- _Exercise instructions_: The answer must consist solely of the lines below starting at the one containing "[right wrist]" and ending at the one containing "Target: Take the", repeated exactly, with both ends included and all pictures omitted.

- _Dataset extract_:

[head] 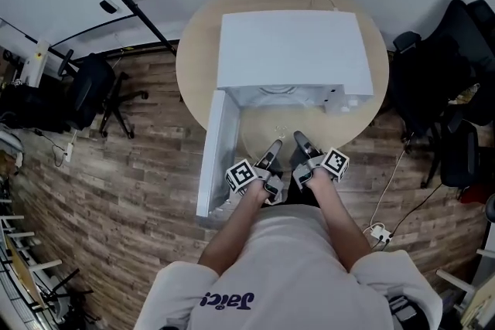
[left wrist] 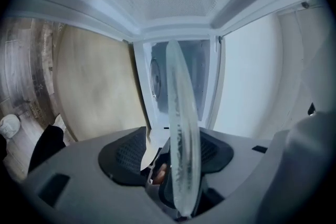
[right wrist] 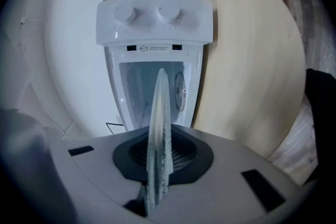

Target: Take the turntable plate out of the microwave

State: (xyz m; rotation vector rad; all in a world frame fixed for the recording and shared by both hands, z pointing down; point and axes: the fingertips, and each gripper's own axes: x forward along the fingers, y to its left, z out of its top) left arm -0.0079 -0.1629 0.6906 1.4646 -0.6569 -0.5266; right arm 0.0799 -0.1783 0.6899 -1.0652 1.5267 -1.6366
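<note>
1. Turntable plate (head: 282,129), head view: clear glass, faint from above. It is out of the cavity, in front of the open microwave (head: 290,54) and between it and the person. The left gripper (head: 274,144) and right gripper (head: 299,141) both reach to its near edge. Each carries a marker cube (head: 241,175) printed with black-and-white squares. The microwave is white and stands on a round wooden table (head: 197,58). Its door (head: 213,154) is swung out to the picture's left. Purple lettering (head: 227,299) on the person's white shirt (head: 286,267) is upside down and not reliably legible.

2. Left gripper view: the plate is seen edge-on between the jaws, which stand apart. A gap shows between the glass and the pad at the picture's left. Whether the other pad touches the glass cannot be told. The open cavity lies straight beyond, and the table top is at the left.

3. Right gripper view: the plate is again edge-on, and here the jaws are closed tight on its rim. Beyond it is the cavity. Above that is the control panel with two round knobs (right wrist: 124,14). A narrow label (right wrist: 152,48) sits just below them, and its print is too small to read. No brand name is legible on the casing.
</note>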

- _Worked solution_:
[right wrist] 

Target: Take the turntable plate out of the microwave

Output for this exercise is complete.